Some of John's roses have significant historical
value. One came from Bulgaria and was used to make perfume. And
there is the Old China Rose, which was crossed with a European
rose in the 1800s. Some of Mr. Dallas' favorite roses include
the Royal Sunset Rose, because of its large orange-apricot petals
and smell. He always entered his roses in the Napa Valley Fair
every summer. However, according to his son Larry, "The only
time Dad entered cut roses in any form of competition was when
he wanted to show a student how to select roses for display."
Napa Valley College President Diane Carey Woodruff
said John and his wife were very supportive of the college.

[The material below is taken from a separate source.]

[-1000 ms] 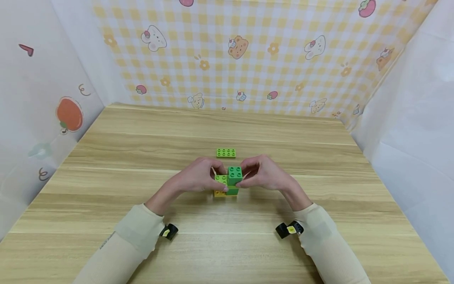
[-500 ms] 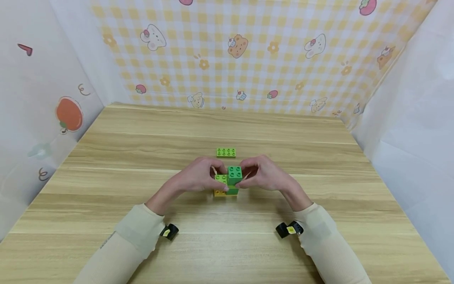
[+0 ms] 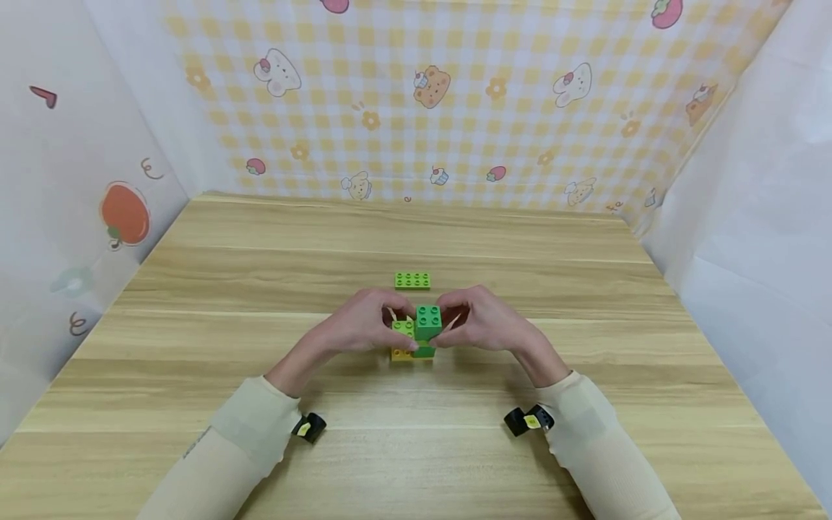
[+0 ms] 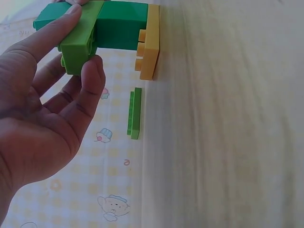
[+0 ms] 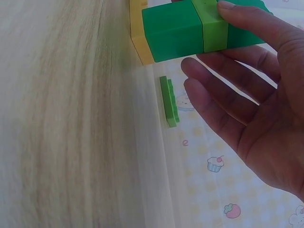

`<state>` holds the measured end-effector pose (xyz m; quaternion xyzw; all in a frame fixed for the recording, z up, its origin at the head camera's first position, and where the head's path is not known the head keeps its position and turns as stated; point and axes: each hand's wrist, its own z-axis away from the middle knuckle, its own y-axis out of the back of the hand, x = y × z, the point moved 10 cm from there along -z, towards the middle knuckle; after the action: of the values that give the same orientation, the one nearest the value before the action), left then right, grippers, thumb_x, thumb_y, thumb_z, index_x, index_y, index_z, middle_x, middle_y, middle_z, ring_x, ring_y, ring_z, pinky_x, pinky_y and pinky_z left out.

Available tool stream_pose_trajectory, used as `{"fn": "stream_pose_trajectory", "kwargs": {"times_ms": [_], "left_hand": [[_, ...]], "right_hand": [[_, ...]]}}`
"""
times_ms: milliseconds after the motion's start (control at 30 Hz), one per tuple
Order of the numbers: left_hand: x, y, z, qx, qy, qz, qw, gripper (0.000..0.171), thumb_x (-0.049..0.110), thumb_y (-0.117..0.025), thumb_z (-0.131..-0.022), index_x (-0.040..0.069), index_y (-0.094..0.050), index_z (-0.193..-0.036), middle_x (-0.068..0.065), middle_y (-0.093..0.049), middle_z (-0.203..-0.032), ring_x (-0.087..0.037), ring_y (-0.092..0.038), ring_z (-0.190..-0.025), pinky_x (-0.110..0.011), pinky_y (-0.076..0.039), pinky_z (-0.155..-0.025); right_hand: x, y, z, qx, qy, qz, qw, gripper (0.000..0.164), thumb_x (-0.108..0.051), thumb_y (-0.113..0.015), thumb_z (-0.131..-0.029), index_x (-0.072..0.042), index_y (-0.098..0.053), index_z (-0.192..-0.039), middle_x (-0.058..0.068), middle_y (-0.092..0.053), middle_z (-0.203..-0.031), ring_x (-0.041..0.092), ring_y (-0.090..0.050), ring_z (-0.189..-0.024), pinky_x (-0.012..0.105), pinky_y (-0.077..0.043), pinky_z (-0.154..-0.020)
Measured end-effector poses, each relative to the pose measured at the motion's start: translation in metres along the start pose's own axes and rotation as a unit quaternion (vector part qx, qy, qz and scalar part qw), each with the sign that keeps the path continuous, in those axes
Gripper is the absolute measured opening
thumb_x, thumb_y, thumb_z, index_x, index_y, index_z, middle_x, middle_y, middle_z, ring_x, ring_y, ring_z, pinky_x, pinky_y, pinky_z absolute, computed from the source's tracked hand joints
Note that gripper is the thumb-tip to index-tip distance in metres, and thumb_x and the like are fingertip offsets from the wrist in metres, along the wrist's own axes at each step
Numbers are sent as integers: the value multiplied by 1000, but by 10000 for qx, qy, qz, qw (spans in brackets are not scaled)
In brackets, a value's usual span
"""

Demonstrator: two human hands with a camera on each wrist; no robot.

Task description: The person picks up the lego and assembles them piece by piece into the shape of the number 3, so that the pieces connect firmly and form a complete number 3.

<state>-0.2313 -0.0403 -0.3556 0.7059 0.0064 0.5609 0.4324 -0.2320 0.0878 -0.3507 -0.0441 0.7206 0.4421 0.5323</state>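
A small stack of toy building bricks stands mid-table. At its base is a yellow brick (image 3: 401,356), with a dark green brick (image 5: 173,33) on it. Above that lies a light green brick (image 4: 80,42), overhanging to the left. A second dark green brick (image 3: 428,328) tops the stack. My left hand (image 3: 364,323) pinches the overhanging part of the light green brick between thumb and fingers. From the other side, my right hand (image 3: 484,321) holds the upper dark green brick, its thumb tip reaching the light green brick's edge. Some right fingertips are hidden behind the stack.
A loose light green brick (image 3: 412,280), flat with studs up, lies on the wooden table (image 3: 416,462) just behind the stack. A checked cloth (image 3: 468,144) hangs at the back, and white sheets stand on both sides.
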Motion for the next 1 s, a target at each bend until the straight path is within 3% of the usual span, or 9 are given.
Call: {"fn": "stream_pose_trajectory", "kwargs": {"times_ms": [133, 367, 733, 1000], "left_hand": [[0, 0, 1, 122, -155, -13, 9998, 34, 32, -92, -82, 14, -79, -108, 2, -70, -93, -16, -56, -81, -29, -48, -70], [-4, -3, 4, 339, -86, 134, 9993, 40, 32, -91, -83, 11, -80, -115, -1, -71, -102, -16, -54, -80, -26, -45, -66], [-6, -3, 6, 401, 63, 136, 9991, 43, 33, -91, -84, 13, -79, -120, -1, -72, -110, -15, -58, -84, -27, -49, -69], [-3, -2, 7, 493, -51, 28, 9988, 41, 33, -90, -86, 11, -80, -118, -3, -73, -116, -14, -60, -87, -27, -51, -72]], "right_hand": [[0, 1, 0, 18, 20, 15, 10000, 16, -12, -87, -85, -11, -74, -95, 1, -76, -91, 15, -75, -85, 37, -63, -79], [2, 0, 1, 26, -69, -29, 10000, 18, -12, -87, -85, -11, -75, -98, 2, -77, -93, 15, -75, -85, 42, -63, -80], [0, 0, 1, 11, -130, 92, 9999, 18, -14, -89, -84, -13, -76, -97, -1, -77, -92, 14, -75, -85, 38, -62, -79], [2, -1, 0, 15, -160, 111, 9998, 17, -15, -89, -84, -13, -75, -95, -1, -77, -92, 14, -75, -85, 38, -62, -79]]}}
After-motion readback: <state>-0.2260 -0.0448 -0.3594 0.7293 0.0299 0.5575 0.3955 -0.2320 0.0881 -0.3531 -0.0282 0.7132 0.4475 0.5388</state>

The
Dallas family has established the John's Rose Garden scholarship fund at NVC. "We're already receiving calls from people wishing
to donate to the scholarship fund," Carey Woodruff said.

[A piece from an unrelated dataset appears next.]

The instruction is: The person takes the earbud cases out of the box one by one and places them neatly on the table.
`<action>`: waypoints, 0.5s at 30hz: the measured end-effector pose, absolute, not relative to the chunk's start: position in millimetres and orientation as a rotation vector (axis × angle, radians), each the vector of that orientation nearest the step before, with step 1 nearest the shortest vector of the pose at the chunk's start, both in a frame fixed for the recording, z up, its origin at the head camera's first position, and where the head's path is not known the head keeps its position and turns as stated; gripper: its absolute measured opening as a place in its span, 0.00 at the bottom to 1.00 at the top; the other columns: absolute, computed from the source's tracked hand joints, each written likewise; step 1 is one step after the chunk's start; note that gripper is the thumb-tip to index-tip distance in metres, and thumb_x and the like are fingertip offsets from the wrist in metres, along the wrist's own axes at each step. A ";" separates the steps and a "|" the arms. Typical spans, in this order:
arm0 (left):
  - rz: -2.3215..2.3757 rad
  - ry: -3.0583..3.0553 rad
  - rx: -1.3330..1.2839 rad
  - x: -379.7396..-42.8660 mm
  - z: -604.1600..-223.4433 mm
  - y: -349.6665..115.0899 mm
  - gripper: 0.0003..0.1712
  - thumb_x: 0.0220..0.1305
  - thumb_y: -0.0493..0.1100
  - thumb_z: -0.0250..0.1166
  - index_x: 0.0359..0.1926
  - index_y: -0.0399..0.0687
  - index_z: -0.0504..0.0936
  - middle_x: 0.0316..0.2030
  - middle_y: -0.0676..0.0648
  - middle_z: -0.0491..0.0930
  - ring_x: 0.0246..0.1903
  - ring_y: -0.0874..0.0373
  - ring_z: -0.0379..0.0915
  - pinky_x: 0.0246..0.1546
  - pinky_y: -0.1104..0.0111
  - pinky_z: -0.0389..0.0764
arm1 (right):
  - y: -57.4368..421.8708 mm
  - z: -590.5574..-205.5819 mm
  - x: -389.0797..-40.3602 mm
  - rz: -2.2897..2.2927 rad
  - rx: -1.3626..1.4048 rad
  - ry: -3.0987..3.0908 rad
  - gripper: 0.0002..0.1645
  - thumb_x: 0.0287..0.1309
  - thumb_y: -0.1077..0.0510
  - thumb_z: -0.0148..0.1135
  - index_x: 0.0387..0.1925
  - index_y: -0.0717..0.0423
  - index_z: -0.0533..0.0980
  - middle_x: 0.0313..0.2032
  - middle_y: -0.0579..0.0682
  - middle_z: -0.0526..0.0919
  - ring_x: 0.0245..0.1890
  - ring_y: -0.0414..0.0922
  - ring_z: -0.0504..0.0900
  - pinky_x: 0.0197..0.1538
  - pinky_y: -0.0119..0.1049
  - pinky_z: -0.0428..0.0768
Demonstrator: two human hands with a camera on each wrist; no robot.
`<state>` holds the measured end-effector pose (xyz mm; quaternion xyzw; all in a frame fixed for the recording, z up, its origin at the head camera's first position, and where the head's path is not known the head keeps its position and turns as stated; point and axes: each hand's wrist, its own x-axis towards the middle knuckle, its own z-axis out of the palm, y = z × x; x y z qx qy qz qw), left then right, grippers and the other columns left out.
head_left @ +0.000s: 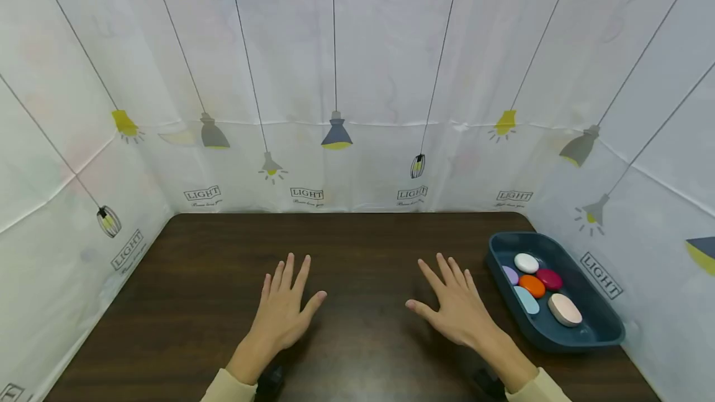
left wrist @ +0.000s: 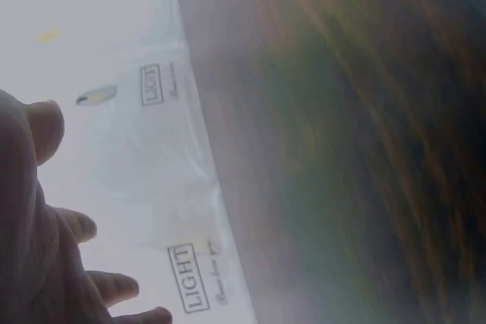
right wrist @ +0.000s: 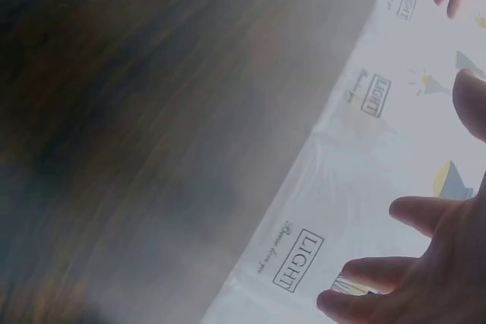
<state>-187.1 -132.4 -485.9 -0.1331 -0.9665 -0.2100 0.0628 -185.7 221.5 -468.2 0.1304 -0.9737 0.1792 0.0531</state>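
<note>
My left hand (head_left: 283, 313) is held over the left-middle part of the dark wooden table (head_left: 357, 247), palm down, with fingers spread and nothing in it. To the right, my right hand (head_left: 458, 306) is in much the same pose, its fingers straight and holding nothing. Just beyond the right hand is a dark blue tray (head_left: 600, 334). Inside it lie a white oval piece (head_left: 526, 263), a crimson one (head_left: 550, 279), an orange one (head_left: 532, 286), a beige one (head_left: 565, 309), a light blue one (head_left: 527, 300) and a lilac one (head_left: 510, 275).
A white curtain (head_left: 380, 67) printed with hanging lamps and LIGHT labels encloses the table at the back and both sides. The tray stands along the table's right edge, close to the curtain.
</note>
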 end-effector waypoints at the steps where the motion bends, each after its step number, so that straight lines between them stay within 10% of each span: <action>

"What a great tribute to someone like John."
NVC Pesident Woodruff also has fond memories
of John's rose garden. "I've enjoyed the garden so much.
It's just one of the most beautiful places in the Napa Valley.
"You could tell John had such a love of roses and gardening.
He created a paradise. You could tell it was a labor of love for
him. I wish it could remain open to the public," Carey Woodruff
added. "I'll really miss him. He was a wonderful. His dedication
to his roses and garden are an inspiration to me everytime I went
Napa County Board of Supervisor Brad Wagenknecht
recalled his first memories of the roses when his father, who
was a friend of Mr. Dallas, took him to John's Rose Garden. "It
was a wonderful place to go. It was a wonderful resource for Napa
Valley," Brad Wagenkenecht said.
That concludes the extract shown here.